What to work on: Give back exactly the first lines of the entries below, through the line with "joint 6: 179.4".

[Records supplied — start]

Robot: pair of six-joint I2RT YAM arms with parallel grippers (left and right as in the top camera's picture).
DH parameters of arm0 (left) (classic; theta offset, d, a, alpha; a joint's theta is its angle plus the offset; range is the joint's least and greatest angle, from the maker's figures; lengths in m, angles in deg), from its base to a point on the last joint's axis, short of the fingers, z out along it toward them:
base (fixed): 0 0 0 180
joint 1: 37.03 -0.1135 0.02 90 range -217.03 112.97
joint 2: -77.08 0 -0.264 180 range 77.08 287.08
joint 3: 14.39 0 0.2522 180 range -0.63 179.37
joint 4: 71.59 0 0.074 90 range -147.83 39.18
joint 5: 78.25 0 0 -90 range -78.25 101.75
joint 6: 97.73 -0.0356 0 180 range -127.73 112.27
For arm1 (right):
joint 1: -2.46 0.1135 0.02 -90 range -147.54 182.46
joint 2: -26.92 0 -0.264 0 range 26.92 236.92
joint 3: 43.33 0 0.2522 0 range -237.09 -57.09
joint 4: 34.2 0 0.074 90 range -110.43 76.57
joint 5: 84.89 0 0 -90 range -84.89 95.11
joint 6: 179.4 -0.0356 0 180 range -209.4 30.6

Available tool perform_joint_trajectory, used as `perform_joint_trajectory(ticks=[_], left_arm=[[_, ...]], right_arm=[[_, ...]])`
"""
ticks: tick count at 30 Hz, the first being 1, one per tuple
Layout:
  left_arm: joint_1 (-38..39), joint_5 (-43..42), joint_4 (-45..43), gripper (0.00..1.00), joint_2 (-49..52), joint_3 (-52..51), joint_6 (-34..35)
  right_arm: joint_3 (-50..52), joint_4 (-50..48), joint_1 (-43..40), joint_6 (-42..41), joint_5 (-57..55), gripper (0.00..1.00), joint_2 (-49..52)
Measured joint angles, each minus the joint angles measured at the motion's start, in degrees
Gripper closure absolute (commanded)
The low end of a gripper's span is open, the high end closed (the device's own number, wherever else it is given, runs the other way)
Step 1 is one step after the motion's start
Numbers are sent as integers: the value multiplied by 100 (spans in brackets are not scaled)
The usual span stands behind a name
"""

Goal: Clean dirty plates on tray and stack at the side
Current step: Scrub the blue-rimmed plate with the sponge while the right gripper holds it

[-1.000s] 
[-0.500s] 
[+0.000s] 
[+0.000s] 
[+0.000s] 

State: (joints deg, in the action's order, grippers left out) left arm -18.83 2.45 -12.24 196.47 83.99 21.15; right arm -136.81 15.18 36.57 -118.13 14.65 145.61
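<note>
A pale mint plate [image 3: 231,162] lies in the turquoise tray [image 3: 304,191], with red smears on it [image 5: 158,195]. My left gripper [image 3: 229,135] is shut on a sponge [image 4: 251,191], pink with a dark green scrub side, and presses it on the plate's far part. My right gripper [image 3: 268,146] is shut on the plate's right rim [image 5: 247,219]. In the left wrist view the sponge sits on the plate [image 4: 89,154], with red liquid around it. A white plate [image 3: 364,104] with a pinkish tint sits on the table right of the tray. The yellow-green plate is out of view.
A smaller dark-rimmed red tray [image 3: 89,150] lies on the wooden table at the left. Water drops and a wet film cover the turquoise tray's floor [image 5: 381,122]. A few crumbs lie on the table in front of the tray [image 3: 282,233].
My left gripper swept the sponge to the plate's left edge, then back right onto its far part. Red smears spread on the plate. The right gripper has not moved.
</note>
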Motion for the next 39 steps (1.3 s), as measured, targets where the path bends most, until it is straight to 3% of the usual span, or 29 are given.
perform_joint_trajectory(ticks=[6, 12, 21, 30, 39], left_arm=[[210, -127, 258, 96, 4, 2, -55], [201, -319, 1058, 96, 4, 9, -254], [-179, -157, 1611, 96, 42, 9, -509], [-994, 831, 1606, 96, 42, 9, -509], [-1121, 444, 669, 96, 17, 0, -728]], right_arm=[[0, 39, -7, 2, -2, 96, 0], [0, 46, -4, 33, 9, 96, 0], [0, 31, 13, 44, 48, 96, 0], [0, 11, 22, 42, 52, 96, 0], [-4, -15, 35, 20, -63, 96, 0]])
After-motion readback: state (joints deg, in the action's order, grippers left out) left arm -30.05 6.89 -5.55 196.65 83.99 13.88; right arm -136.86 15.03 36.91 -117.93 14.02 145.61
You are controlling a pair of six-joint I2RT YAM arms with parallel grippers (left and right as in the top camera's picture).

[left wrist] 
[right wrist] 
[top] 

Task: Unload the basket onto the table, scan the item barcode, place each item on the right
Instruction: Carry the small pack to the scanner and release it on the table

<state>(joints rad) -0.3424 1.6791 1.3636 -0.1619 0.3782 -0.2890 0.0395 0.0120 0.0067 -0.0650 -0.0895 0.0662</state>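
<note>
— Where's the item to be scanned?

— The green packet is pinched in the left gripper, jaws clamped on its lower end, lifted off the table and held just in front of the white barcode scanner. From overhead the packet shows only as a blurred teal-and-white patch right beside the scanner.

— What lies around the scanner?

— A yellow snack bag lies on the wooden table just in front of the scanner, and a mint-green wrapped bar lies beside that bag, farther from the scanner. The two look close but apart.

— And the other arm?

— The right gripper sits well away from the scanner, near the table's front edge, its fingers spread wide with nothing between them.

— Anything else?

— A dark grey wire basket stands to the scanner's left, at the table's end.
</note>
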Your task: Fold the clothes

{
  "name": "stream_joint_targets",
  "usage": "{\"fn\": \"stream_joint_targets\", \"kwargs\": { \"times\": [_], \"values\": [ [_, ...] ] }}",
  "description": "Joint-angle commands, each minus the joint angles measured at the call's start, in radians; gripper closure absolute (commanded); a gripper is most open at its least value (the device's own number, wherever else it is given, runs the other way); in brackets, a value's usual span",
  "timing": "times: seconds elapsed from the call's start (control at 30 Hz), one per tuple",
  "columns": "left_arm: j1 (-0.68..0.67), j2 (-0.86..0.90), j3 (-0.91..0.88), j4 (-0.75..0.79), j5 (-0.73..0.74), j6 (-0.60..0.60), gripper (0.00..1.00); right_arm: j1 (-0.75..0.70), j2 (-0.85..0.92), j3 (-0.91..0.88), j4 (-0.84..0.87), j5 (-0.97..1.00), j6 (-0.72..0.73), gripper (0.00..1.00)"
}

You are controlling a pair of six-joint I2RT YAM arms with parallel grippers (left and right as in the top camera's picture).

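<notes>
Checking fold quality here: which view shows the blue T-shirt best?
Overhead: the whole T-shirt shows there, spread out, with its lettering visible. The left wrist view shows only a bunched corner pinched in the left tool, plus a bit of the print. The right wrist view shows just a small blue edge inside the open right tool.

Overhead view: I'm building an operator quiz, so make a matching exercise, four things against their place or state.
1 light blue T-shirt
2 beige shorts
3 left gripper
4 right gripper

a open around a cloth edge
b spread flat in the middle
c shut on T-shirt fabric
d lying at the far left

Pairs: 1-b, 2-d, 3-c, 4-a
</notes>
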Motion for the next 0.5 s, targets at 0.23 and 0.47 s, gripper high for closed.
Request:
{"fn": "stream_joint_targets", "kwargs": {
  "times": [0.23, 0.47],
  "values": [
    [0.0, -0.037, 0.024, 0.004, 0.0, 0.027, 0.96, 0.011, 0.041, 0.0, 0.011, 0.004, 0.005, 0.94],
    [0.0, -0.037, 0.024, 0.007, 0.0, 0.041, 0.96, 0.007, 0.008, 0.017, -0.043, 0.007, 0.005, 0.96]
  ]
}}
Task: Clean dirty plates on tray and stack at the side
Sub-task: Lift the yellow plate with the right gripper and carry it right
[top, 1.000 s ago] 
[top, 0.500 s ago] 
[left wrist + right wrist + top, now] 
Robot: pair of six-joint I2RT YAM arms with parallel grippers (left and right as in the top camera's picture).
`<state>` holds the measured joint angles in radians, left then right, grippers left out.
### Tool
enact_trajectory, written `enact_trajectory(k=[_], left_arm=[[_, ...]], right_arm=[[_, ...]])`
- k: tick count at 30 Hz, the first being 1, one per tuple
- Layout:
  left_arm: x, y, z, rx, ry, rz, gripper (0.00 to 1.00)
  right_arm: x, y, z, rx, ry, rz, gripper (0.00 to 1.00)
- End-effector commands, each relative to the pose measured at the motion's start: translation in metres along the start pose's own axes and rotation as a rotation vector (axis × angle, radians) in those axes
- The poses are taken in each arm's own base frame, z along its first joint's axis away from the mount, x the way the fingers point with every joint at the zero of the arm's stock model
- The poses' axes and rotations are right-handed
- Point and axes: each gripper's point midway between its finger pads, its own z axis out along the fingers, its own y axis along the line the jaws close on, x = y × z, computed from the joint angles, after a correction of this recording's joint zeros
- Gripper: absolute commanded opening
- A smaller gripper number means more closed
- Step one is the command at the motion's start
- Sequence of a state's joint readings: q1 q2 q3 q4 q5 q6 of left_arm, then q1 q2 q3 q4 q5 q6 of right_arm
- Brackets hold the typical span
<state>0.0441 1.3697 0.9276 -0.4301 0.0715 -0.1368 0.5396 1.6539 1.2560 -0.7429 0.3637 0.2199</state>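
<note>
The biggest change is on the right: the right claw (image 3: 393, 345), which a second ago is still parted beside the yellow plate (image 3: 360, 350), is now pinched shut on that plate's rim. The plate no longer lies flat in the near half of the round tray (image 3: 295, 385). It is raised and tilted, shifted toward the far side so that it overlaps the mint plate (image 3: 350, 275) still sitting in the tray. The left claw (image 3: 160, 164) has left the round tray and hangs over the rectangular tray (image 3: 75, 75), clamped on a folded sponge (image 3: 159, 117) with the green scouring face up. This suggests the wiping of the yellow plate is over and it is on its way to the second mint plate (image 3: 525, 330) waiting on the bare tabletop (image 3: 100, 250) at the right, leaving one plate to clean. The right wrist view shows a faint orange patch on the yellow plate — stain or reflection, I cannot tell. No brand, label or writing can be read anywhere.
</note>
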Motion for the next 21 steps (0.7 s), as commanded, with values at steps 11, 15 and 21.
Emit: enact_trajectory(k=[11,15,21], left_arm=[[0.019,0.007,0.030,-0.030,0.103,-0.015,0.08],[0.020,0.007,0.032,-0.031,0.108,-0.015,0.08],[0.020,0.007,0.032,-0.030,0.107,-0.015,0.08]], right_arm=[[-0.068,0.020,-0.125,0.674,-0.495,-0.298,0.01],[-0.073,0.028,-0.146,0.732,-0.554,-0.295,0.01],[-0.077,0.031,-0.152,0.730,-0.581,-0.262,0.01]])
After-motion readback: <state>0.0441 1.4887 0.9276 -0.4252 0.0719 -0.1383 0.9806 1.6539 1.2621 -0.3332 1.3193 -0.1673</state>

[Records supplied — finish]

Response to the task:
Robot: pair of six-joint I2RT YAM arms with parallel grippers (left and right as in the top camera's picture).
DH parameters of arm0 (left) (classic; theta offset, d, a, alpha; a joint's theta is its angle plus the offset; range is the joint's least and greatest angle, from the maker's figures; lengths in m, angles in deg), from its base to a point on the last joint's axis, short of the fingers, z out along it toward them:
base (fixed): 0 0 0 180
joint 1: 37.03 -0.1135 0.02 90 range -217.03 112.97
joint 2: -77.08 0 -0.264 180 range 77.08 287.08
joint 3: 14.39 0 0.2522 180 range -0.63 179.37
joint 4: 71.59 0 0.074 90 range -147.83 39.18
joint 5: 78.25 0 0 -90 range -78.25 101.75
joint 6: 97.73 -0.0356 0 180 range -127.73 112.27
For arm1 (right):
joint 1: -2.46 0.1135 0.02 -90 range -147.54 182.46
joint 2: -26.92 0 -0.264 0 range 26.92 236.92
joint 3: 43.33 0 0.2522 0 range -237.09 -57.09
joint 4: 34.2 0 0.074 90 range -110.43 76.57
joint 5: 84.89 0 0 -90 range -84.89 95.11
joint 6: 179.4 -0.0356 0 180 range -209.4 30.6

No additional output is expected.